Maria Lvovna Dillon (1858–1932) was a Russian sculptor. She is known for her allegorical, genre, memorial, and portrait sculpture. Dillon is acknowledged as the first Russian female professional sculptor.

==Biography==
Dillon was born in Ponevezh, Russian Empire on October 27, 1858. She studied at the Imperial Academy of Arts in St. Petersburg where she was taught by Alexander von Bock, Nikolay Laveretsky, and Ivan Podozerov. She won multiple awards while at the Academy.

She traveled to Paris, and then to Italy, after she completed her studies at the Academy.

Dillon exhibited her work in the Palace of Fine Arts at the 1893 World's Columbian Exposition in Chicago, Illinois.

Her works are included in the collections of the Russian Museum in St. Petersburg, the State Museum of Urban Sculpture in St. Petersburg, the State Tretyakov Gallery in Moscow, Pushkin House in St. Petersburg, and the State Gornyi Institute in Kamchatka.

In the 1890s to the 1910s, Dillon created a number of memorial tombs, including those for the actress Vera Komissarzhevskaya, the composer Anton Arensky, and the painter Luigi Premazzi.
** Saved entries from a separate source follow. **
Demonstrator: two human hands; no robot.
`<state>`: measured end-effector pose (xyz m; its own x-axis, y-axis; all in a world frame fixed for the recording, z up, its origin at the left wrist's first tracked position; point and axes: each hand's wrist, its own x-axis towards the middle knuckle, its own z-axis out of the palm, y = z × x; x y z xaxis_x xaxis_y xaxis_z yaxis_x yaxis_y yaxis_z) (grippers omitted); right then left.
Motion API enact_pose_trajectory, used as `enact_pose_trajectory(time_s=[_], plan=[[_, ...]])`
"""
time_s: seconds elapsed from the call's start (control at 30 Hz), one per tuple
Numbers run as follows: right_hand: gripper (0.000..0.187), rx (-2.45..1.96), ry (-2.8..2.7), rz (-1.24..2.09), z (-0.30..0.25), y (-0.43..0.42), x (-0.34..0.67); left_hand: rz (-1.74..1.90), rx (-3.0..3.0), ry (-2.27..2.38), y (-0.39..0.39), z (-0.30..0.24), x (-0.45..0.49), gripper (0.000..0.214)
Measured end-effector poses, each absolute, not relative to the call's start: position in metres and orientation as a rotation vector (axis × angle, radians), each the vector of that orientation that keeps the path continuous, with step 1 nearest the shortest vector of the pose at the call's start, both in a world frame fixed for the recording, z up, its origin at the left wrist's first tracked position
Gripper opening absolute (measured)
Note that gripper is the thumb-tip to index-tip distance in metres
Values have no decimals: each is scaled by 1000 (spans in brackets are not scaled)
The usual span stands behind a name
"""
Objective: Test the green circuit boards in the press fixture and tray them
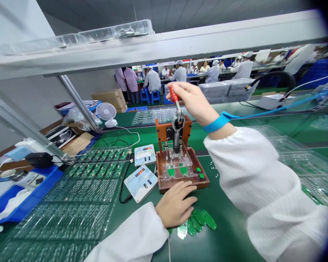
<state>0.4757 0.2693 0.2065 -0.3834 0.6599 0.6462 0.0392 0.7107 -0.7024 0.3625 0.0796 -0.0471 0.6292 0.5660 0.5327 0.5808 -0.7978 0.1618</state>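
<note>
My right hand (192, 100) is wrapped round the red handle (173, 94) of a toggle clamp (177, 125), which stands upright on a brown test fixture (160, 182). A blue wrist strap (218, 122) circles that wrist. Two green circuit boards (183, 170) show under the fixture's clear plate. Flat, with fingers spread, my left hand (175, 205) lies at the fixture's front edge and holds nothing visible. Just beside and partly beneath it, several loose green boards (198, 220) are fanned out on the green mat.
Two white meter boxes (141, 182) with red digits sit left of the fixture. Clear trays (79, 196) with boards cover the left side; more trays (295, 153) lie right. A small fan (106, 111) stands behind. A shelf beam (164, 45) crosses overhead. People work in the background.
</note>
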Motion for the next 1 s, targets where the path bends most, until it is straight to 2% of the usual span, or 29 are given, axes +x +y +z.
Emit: enact_pose_trajectory(time_s=[0.07,0.2,0.33,0.7,0.83,1.0], plan=[[36,-394,-1820,613,206,239,482,-912,-2812,-985,79,-48,363,24],[20,-409,-1802,296,180,171,501,-892,-2802,-1001,80,-52,364,23],[29,-411,-1904,51,150,146,510,-869,-2799,-1013,81,-53,364,22],[47,-303,-1810,186,72,156,494,-937,-2806,-1025,82,-53,368,20],[58,-289,-1733,232,60,158,485,-960,-2787,-1025,84,-53,370,16],[61,-283,-1647,407,55,153,482,-915,-2794,-1010,85,-57,370,19]])
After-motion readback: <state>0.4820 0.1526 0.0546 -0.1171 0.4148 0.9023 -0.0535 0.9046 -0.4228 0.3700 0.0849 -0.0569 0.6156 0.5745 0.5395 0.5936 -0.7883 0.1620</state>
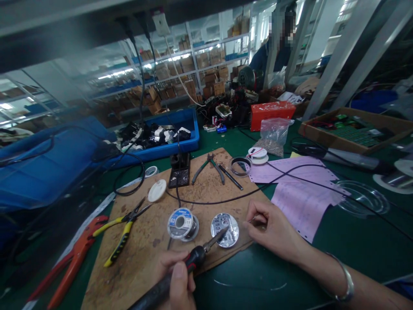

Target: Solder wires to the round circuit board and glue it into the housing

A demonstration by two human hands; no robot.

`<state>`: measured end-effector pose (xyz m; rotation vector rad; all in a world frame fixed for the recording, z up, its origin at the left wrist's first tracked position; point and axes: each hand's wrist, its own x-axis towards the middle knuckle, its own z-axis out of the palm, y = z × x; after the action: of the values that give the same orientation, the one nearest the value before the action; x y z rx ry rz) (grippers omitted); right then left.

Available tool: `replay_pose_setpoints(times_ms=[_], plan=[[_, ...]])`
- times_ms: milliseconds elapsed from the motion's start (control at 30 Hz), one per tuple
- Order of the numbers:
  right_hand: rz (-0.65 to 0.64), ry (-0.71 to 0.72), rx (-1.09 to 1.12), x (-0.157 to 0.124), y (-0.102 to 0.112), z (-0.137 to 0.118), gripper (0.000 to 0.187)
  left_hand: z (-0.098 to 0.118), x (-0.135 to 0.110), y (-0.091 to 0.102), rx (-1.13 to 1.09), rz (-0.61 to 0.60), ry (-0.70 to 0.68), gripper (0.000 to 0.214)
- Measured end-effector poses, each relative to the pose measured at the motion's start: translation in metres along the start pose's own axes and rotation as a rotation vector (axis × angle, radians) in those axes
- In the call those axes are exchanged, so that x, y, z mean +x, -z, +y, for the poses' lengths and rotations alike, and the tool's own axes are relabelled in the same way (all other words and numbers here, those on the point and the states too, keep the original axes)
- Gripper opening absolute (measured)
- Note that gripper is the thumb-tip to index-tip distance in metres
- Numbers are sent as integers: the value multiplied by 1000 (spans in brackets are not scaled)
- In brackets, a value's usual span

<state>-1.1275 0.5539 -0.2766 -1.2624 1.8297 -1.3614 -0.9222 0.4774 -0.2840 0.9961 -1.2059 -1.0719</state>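
Note:
In the lower middle of the head view, my left hand (179, 275) is wrapped round a soldering iron (193, 260). Its tip reaches over a round circuit board (229, 224) with small parts on its face; whether the tip touches is unclear. My right hand (269, 226) is to the right of the board, thumb and forefinger pinched together. Whatever sits in that pinch is too thin to make out. Just left of the board stands a solder spool (176, 218) with a blue and white label. All of these are at a brown work board (145, 241).
Yellow-handled pliers (124, 230) and a red-handled tool (82, 249) lie left. Green-handled cutters (209, 165) and a soldering iron stand (180, 172) are behind. A black cable (222, 202) crosses the board. Pink papers (297, 202) lie right; a blue bin (190, 137) stands behind.

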Motion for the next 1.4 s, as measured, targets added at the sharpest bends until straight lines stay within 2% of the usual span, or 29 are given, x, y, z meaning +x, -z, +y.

She also sculpted a monument to the mathematician Nikolai Lobachevsky in Kazan.

Her husband was the Russian painter Fyodor Buchholz. She died in Leningrad on June 14, 1932.

==Legacy==
An exhibition to celebrate the 150th anniversary of Dillon's birth was held at St Michael's Castle, part of the State Russian Museum, in 2010.